The deal as it is currently written could bring in up to $25 billion from some of the nation’s largest banks to help homeowners who qualify for assistance in reducing the mortgage principal they owe. According to CNN, this would provide the largest amount of financial aid to homeowners since the housing crisis began.  Close to 1 million homeowners who owe more in principal than their homes are worth would be able to reduce what they owe by up to $20,000.


What do the banks get in return? Mortgage servicers will be released from any future servicing and originating claims, which have flooded their offices due to the robo-signing scandal. It was discovered that many large banks and mortgage servicing offices cut corners and foreclosed on homeowners improperly. This deal would not return homes to people who have lost their houses to foreclosure already.


The robo-signing issue and other questions about ethics in the mortgage industry prompted agents and brokers to help consumers learn more about their lenders when they buy a home. If you are wondering if you might be eligible for this settlement once it is finalized, ask for help from your agent or your broker.

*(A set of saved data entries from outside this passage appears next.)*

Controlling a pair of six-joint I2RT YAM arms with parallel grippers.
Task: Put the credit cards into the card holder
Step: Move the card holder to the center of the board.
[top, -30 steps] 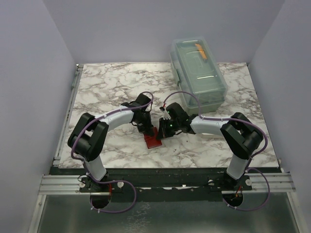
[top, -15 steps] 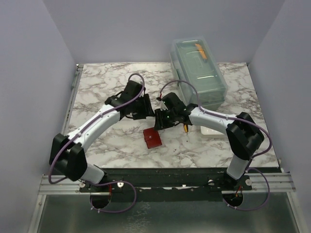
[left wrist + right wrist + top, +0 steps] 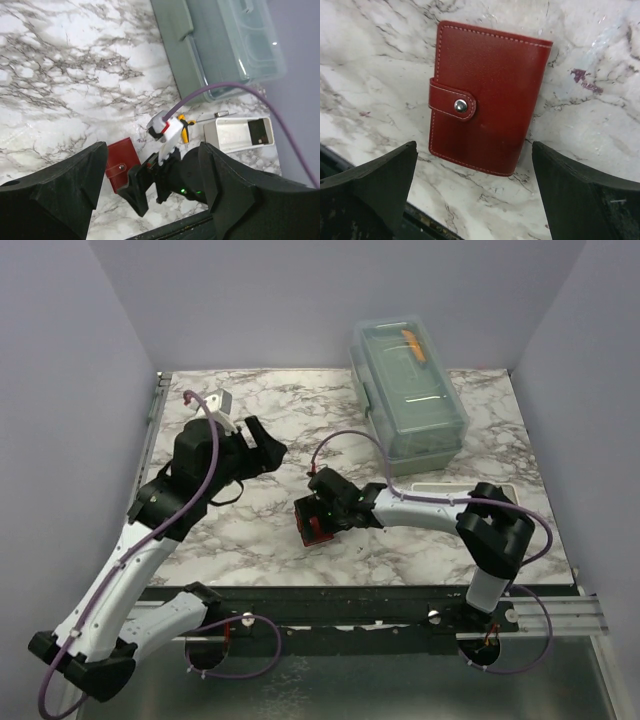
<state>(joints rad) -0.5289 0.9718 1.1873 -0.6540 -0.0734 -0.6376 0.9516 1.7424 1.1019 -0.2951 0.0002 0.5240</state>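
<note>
The card holder [image 3: 487, 97] lies snapped shut on the marble table [image 3: 230, 405], lower centre of the top view. The right gripper [image 3: 474, 145] hangs over it, jaws wide and empty. The left gripper [image 3: 262, 443], upper left, is likewise spread and empty. No loose cards show, so loading looks finished.

There it was: the card holder [image 3: 487, 97] lay flat on the table [image 3: 250, 530], close to the front edge and about midway across. My right gripper [image 3: 475, 200] hung straight above it, one finger off to each side, neither touching. Right of the card holder sat the tray [image 3: 227, 136]. Behind the tray, at the far right, stood the box [image 3: 408, 390]. My left gripper [image 3: 262, 445] hovered left of and behind the card holder, well apart from it.
</note>
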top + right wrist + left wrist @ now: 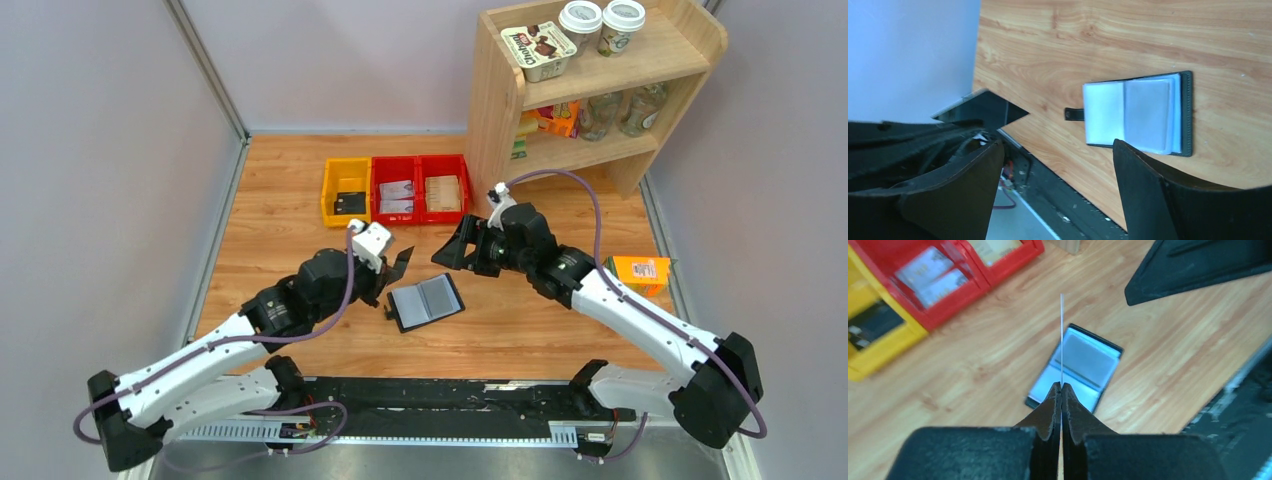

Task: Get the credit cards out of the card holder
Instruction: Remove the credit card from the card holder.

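Currently: card holder (427, 301), open flat with its lining up, on the bench (300, 180). Long axis runs left to right, strap tab toward the left arm. It lies between the two pincers, on the side toward the bases.
- Left pincer (1061, 388): clamped on one credit card (1061, 340), seen edge-on, just beside the holder's tab end.
- Right pincer (1058, 145): wide, empty, near the opposite end, and probably the free arm for any further card.

Grey walls (100, 150) enclose wooden table (280, 200), corner shelf (497, 110).
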You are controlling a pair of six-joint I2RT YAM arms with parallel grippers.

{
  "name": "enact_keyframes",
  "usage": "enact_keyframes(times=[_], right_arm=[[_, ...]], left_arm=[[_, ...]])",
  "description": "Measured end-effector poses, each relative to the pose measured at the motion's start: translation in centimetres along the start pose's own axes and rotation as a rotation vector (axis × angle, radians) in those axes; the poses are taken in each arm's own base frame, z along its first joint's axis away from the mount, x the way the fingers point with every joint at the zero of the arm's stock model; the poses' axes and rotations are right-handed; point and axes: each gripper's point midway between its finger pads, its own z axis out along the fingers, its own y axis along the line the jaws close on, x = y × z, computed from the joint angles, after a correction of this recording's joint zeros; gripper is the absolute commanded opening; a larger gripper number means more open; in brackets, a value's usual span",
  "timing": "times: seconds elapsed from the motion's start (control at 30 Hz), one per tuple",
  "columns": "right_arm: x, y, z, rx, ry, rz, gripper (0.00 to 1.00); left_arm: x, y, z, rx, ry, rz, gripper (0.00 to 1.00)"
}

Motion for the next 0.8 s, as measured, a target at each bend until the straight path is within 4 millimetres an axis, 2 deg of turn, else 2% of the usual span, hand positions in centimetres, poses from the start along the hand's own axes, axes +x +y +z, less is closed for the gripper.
enact_keyframes(times=[0.3,0.47,0.57,0.7,0.8], right_arm=[[-2.3,3.1,-2.4,-0.050,-0.083,0.191,0.85],[-2.4,3.4,-2.5,-0.053,-0.079,0.250,0.82],[-2.2,3.5,-2.2,-0.056,-0.063,0.283,0.79],[-1.9,3.6,-1.5,-0.062,-0.042,0.317,0.68],[-1.8,3.7,-1.0,-0.072,-0.034,0.334,0.50]], left_arm=[[-1.5,-2.0,1.1,-0.147,-0.014,0.577,0.00],[-2.5,-2.6,1.8,-0.223,-0.035,0.778,0.00],[-3.2,-2.8,2.1,-0.250,-0.054,0.843,0.00],[-4.0,-3.5,2.5,-0.262,-0.082,0.896,0.00],[-4.0,-4.1,3.0,-0.258,-0.083,0.927,0.00]])
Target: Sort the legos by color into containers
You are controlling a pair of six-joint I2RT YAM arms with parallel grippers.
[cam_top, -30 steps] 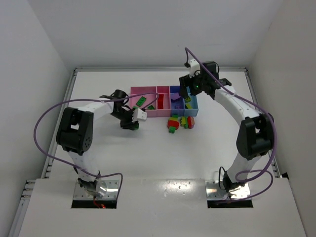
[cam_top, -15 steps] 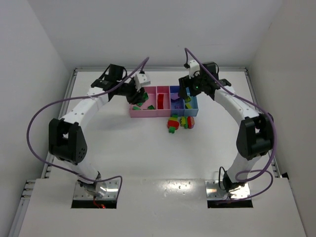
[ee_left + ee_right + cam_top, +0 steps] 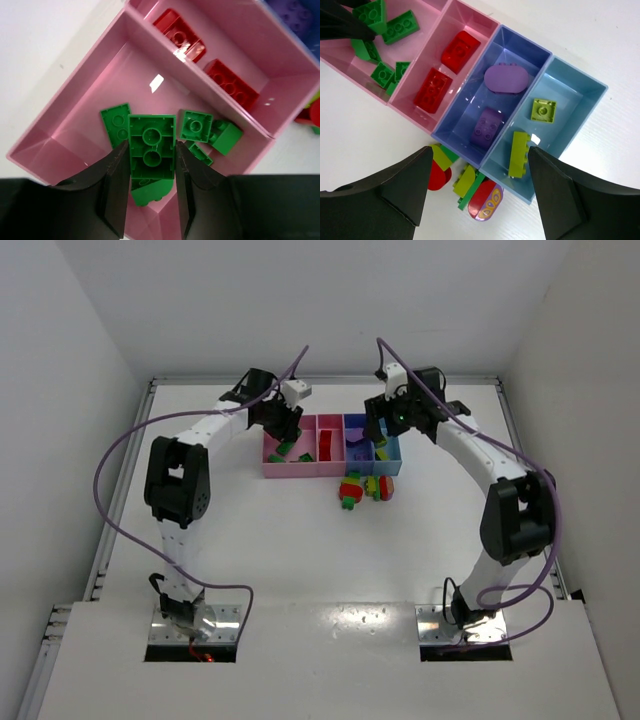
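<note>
My left gripper is shut on a green lego and holds it above the wide pink bin, which holds several green legos. In the top view the left gripper hovers over that bin. My right gripper is open and empty above the near edge of the blue-violet bin and light blue bin. The narrow pink bin holds two red legos. Two purple legos and two yellow-green legos lie in the blue bins.
Two multi-colour lego stacks lie on the table just in front of the bins: one red, yellow and green, one with a purple-patterned red piece. In the top view they sit at the bins' near side. White walls enclose the table.
My left arm has swung from the table in front of the bins up and back over the wide pink bin. The right arm has stayed still.
</note>
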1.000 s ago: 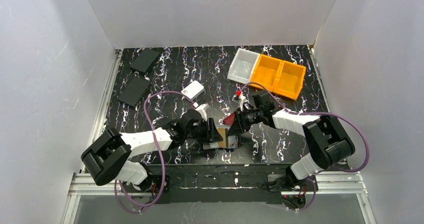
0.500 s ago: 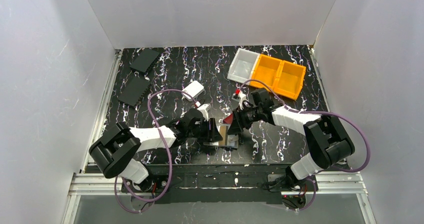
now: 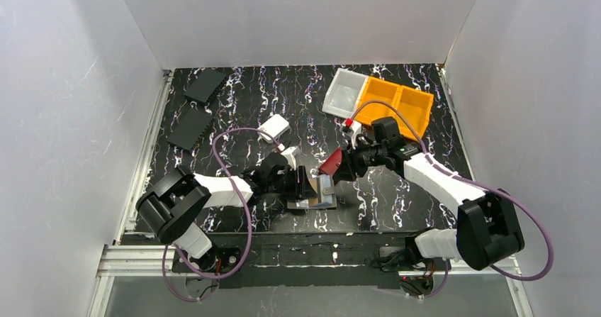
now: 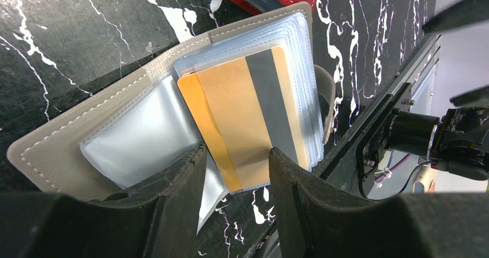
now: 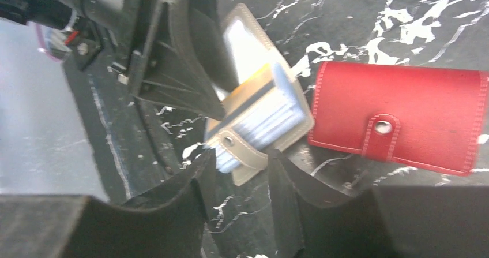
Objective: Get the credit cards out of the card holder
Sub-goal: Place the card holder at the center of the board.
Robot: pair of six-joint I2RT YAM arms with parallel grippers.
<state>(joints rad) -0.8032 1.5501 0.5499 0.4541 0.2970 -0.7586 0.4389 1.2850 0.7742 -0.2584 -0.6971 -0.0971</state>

The states that are holding out appear to be concerned that if they sign onto this deal, their own investigations into mortgage scandals and potential crimes will be inhibited. Negotiators are working to ensure that states can still pursue criminal investigations. Some consumer groups have urged states not to settle this easily, and to hold out for a larger criminal investigation that could result in stiffer penalties and more money for homeowners. The Center for Responsible Lending is in favor of it, however. They believe it holds banks accountable and will improve communication in the future.


In addition to the state’s attorneys general, federal agencies including the Department of Housing and Urban Development and the Department of Justice are participating. The largest lenders at the negotiating table have been Bank of America, Wells Fargo, Citigroup, JP Morgan Chase, and Ally Financial. According to Thomas Miller, the Attorney General of Iowa and leader in the negotiations, with 40 states signing off on Monday, the deal will move forward to the next steps while states such as California, New York, Nevada and Florida decide what to do.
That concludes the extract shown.